REQUIRED WORK: Would you print the data below exactly, leaving out every picture?

BEGIN EXTRACTED MATERIAL

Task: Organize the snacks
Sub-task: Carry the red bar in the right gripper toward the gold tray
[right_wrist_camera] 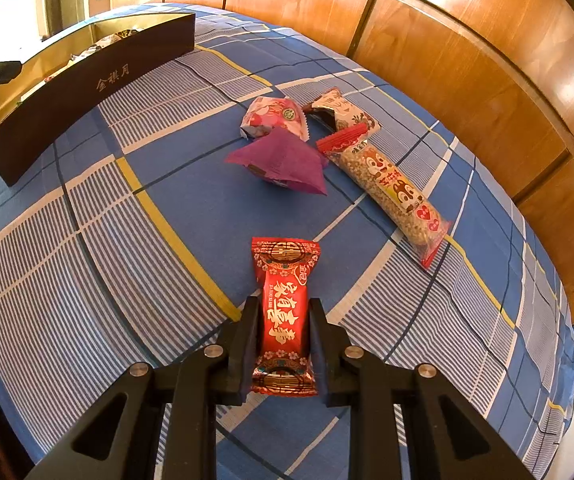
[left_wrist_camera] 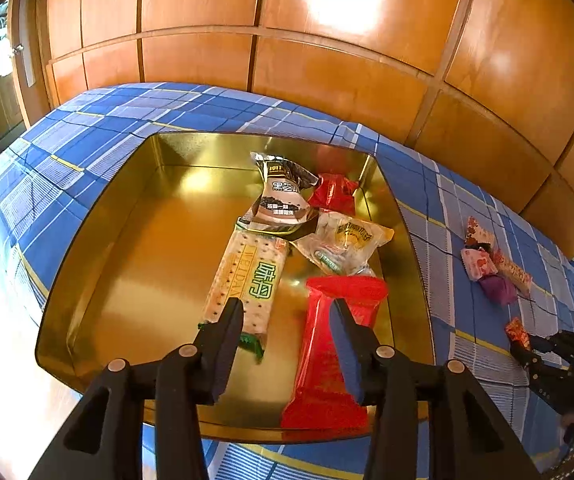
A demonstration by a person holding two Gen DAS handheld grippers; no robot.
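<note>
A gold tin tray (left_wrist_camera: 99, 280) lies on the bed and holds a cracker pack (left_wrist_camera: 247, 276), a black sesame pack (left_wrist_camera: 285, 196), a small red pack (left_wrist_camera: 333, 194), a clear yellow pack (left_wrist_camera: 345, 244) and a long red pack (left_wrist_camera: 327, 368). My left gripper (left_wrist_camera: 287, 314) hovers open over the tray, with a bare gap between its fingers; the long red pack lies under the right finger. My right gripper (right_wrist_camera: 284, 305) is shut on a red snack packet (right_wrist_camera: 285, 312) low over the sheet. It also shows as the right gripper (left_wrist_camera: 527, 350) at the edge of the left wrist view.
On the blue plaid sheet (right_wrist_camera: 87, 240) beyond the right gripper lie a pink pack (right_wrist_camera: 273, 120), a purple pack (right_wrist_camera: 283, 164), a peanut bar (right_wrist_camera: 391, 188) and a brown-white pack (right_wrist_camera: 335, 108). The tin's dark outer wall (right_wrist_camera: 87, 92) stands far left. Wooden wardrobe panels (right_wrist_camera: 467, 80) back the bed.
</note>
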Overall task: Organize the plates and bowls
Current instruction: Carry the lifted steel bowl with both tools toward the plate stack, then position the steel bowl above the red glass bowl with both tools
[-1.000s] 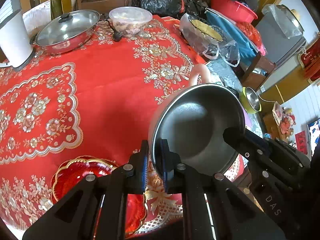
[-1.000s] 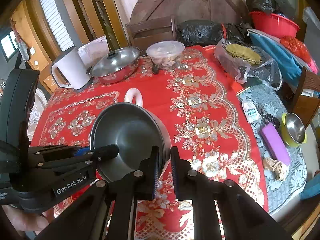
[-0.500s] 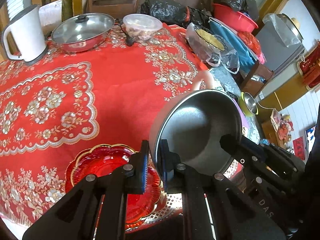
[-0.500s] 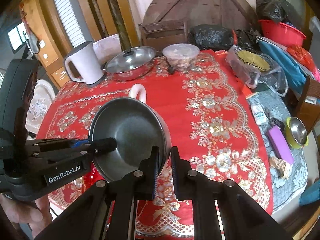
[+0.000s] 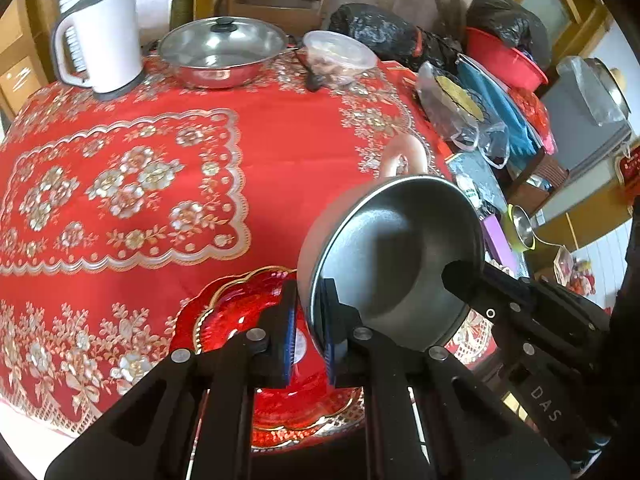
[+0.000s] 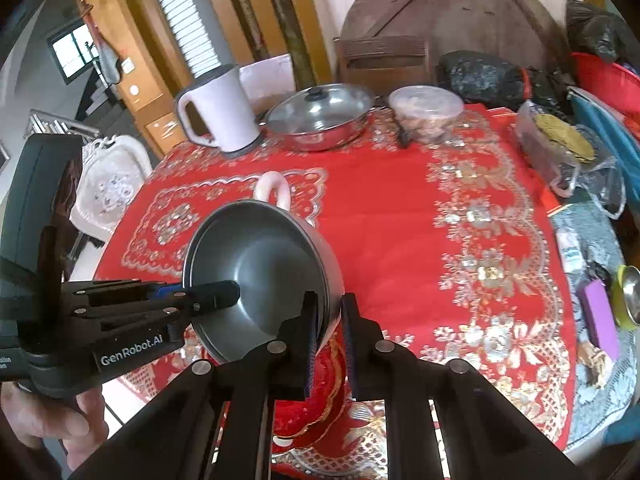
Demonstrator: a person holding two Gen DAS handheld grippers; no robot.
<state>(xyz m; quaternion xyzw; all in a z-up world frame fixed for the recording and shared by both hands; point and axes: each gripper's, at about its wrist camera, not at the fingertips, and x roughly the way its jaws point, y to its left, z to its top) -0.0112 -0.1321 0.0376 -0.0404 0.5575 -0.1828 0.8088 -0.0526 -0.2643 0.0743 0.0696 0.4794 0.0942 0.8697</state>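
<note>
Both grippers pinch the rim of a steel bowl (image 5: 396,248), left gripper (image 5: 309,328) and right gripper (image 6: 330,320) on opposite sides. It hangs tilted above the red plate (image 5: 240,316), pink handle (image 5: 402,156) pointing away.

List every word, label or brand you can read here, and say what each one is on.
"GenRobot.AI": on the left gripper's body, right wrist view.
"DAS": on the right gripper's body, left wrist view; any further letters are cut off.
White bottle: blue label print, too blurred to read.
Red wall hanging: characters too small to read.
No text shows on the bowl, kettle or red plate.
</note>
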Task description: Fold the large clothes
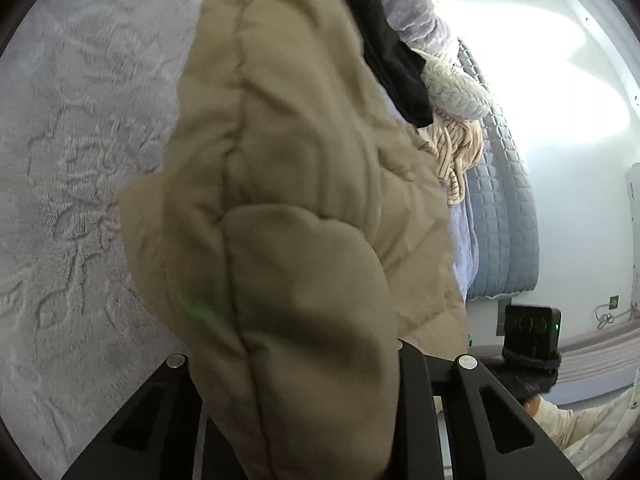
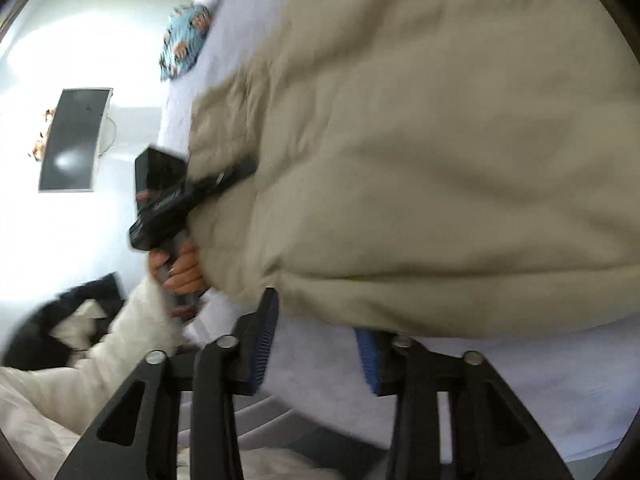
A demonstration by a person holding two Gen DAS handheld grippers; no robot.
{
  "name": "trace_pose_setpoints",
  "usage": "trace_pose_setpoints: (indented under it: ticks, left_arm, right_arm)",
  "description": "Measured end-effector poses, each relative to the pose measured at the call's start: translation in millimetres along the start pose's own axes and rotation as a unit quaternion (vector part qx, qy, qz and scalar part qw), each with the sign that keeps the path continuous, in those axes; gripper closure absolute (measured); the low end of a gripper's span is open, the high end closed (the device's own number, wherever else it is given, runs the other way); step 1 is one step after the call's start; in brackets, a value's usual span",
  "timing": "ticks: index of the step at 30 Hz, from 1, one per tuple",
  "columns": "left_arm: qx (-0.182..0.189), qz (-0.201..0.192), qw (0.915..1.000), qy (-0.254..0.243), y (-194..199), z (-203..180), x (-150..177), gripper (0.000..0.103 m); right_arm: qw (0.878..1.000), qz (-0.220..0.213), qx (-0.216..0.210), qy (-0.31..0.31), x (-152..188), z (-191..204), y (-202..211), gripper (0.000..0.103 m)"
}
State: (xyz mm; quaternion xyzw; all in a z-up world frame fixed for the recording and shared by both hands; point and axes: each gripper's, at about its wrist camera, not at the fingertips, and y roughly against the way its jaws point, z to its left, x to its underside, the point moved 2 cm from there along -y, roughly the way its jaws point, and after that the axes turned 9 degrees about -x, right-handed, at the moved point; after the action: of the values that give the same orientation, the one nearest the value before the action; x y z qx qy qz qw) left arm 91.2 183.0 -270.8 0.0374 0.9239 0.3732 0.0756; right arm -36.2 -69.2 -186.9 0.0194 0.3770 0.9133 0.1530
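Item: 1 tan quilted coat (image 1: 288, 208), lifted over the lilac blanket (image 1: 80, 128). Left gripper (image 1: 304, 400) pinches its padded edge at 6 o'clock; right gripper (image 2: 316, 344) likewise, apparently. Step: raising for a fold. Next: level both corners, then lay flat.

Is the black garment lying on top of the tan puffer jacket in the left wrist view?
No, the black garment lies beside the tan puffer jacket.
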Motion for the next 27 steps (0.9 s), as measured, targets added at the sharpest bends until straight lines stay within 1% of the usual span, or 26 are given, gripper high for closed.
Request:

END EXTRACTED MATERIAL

RESULT:
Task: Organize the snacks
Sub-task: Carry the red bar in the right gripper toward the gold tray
[right_wrist_camera] 
[left_wrist_camera] 
A demonstration by a person holding two Gen DAS handheld grippers; no robot.
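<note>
A gold tin tray (left_wrist_camera: 99, 280) lies on the bed and holds a cracker pack (left_wrist_camera: 247, 276), a black sesame pack (left_wrist_camera: 285, 196), a small red pack (left_wrist_camera: 333, 194), a clear yellow pack (left_wrist_camera: 345, 244) and a long red pack (left_wrist_camera: 327, 368). My left gripper (left_wrist_camera: 287, 314) hovers open over the tray, with a bare gap between its fingers; the long red pack lies under the right finger. My right gripper (right_wrist_camera: 284, 305) is shut on a red snack packet (right_wrist_camera: 285, 312) low over the sheet. It also shows as the right gripper (left_wrist_camera: 527, 350) at the edge of the left wrist view.
On the blue plaid sheet (right_wrist_camera: 87, 240) beyond the right gripper lie a pink pack (right_wrist_camera: 273, 120), a purple pack (right_wrist_camera: 283, 164), a peanut bar (right_wrist_camera: 391, 188) and a brown-white pack (right_wrist_camera: 335, 108). The tin's dark outer wall (right_wrist_camera: 87, 92) stands far left. Wooden wardrobe panels (right_wrist_camera: 467, 80) back the bed.
</note>
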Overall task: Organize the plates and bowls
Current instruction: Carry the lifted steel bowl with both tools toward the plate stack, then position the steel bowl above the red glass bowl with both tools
[-1.000s] 
[-1.000s] 
[-0.500s] 
[-0.500s] 
[+0.000s] 
[+0.000s] 
Demonstrator: a person holding two Gen DAS handheld grippers; no robot.
<state>(xyz m; quaternion xyzw; all in a z-up world frame fixed for the recording and shared by both hands; point and axes: each gripper's, at about its wrist camera, not at the fingertips, and x roughly the way its jaws point, y to its left, z to its top) -0.0112 -0.1321 0.0376 -0.0404 0.5575 -0.1828 0.8088 -0.0526 -0.2643 0.0743 0.0696 0.4794 0.0942 0.8697</state>
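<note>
Both grippers pinch the rim of a steel bowl (image 5: 396,248), left gripper (image 5: 309,328) and right gripper (image 6: 330,320) on opposite sides. It hangs tilted above the red plate (image 5: 240,316), pink handle (image 5: 402,156) pointing away.

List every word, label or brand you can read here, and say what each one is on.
"GenRobot.AI": on the left gripper's body, right wrist view.
"DAS": on the right gripper's body, left wrist view; any further letters are cut off.
White bottle: blue label print, too blurred to read.
Red wall hanging: characters too small to read.
No text shows on the bowl, kettle or red plate.
</note>
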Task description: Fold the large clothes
A demonstration by a person holding two Gen DAS handheld grippers; no robot.
{
  "name": "trace_pose_setpoints",
  "usage": "trace_pose_setpoints: (indented under it: ticks, left_arm, right_arm)",
  "description": "Measured end-effector poses, each relative to the pose measured at the call's start: translation in millimetres along the start pose's own axes and rotation as a unit quaternion (vector part qx, qy, qz and scalar part qw), each with the sign that keeps the path continuous, in those axes; gripper closure absolute (measured); the low end of a gripper's span is open, the high end closed (the device's own number, wherever else it is given, runs the other way); step 1 is one step after the call's start; in brackets, a value's usual span",
  "timing": "ticks: index of the step at 30 Hz, from 1, one per tuple",
  "columns": "left_arm: qx (-0.182..0.189), qz (-0.201..0.192), qw (0.915..1.000), qy (-0.254..0.243), y (-194..199), z (-203..180), x (-150..177), gripper (0.000..0.103 m); right_arm: qw (0.878..1.000), qz (-0.220..0.213), qx (-0.216..0.210), qy (-0.31..0.31), x (-152..188), z (-191..204), y (-202..211), gripper (0.000..0.103 m)"
}
State: (xyz mm; quaternion xyzw; all in a z-up world frame fixed for the recording and shared by both hands; point and axes: each gripper's, at about its wrist camera, not at the fingertips, and y roughly against the way its jaws point, z to its left, x to its underside, the point moved 2 cm from there along -y, roughly the way its jaws point, and after that the axes turned 9 degrees about -x, right-handed, at the moved point; after the action: of the values that give the same orientation, the one nearest the value before the action; x y z qx qy qz qw) left arm 91.2 183.0 -270.8 0.0374 0.9239 0.3732 0.0756; right arm -36.2 -69.2 -186.9 0.0194 0.3770 0.9133 0.1530
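Item: 1 tan quilted coat (image 1: 288, 208), lifted over the lilac blanket (image 1: 80, 128). Left gripper (image 1: 304, 400) pinches its padded edge at 6 o'clock; right gripper (image 2: 316, 344) likewise, apparently. Step: raising for a fold. Next: level both corners, then lay flat.

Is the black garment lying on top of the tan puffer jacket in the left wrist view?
No, the black garment lies beside the tan puffer jacket.
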Motion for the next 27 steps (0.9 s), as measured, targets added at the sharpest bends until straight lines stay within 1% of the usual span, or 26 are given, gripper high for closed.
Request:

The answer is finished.